At the Japanese University of Utsunomiya, a prototype of a holographic display with a true three-dimensional image was developed, in which the working object is not light, but liquid. Let’s face it – humanity needs not an abstract floating picture in the air, but a real, applied gadget. For example, a massive screen with a 360º view, filled with a transparent substance.
The liquid that Japanese scientists have poured into the tank has a certain viscosity coefficient. If you shoot it from a laser with a femtosecond (one quadrillionth second) pulse, a group of bubbles forms at the desired point. Due to the high viscosity of the medium, they do not float up at once, but drift slowly, forming a structure for displaying the voxel – a three-dimensional pixel, the main element of the hologram.

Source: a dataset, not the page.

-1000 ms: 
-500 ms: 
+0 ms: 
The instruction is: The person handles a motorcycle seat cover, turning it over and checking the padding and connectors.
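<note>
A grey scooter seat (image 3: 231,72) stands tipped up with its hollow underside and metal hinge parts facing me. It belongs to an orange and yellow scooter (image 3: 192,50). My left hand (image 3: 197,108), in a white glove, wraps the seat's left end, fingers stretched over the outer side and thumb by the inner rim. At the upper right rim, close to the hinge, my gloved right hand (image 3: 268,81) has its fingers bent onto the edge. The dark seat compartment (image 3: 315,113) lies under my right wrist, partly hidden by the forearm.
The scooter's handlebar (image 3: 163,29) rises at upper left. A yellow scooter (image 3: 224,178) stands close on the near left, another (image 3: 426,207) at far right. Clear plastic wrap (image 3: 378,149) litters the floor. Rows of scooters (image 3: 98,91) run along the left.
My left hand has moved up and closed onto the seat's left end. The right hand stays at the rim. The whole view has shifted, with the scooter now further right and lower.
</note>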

The bubbles themselves imitate a tiny screen, on which you need to project light to obtain an image. They scatter it and the luminous voxel begins to visually stand out from the surrounding space. The rest of the technology – you just need to increase the number of light sources and develop an algorithm for step-by-step generation and lighting of bubbles for “drawing” an arbitrary picture. And given the fact that the lifetime of bubbles is small, the prospects for the implementation of interesting animation are opened.
In the working prototype, the size of the holographic “mermaid” is only a few millimeters, and the costs of maintaining complex lasers are frighteningly large. Expect that the technology will be realized in the form of a commercial retail product, like a home monitor, does not even have to happen in the near future. However, scientists are optimistic that their development may be of interest to generous customers. For example, exhibition centers, museums, universities or military.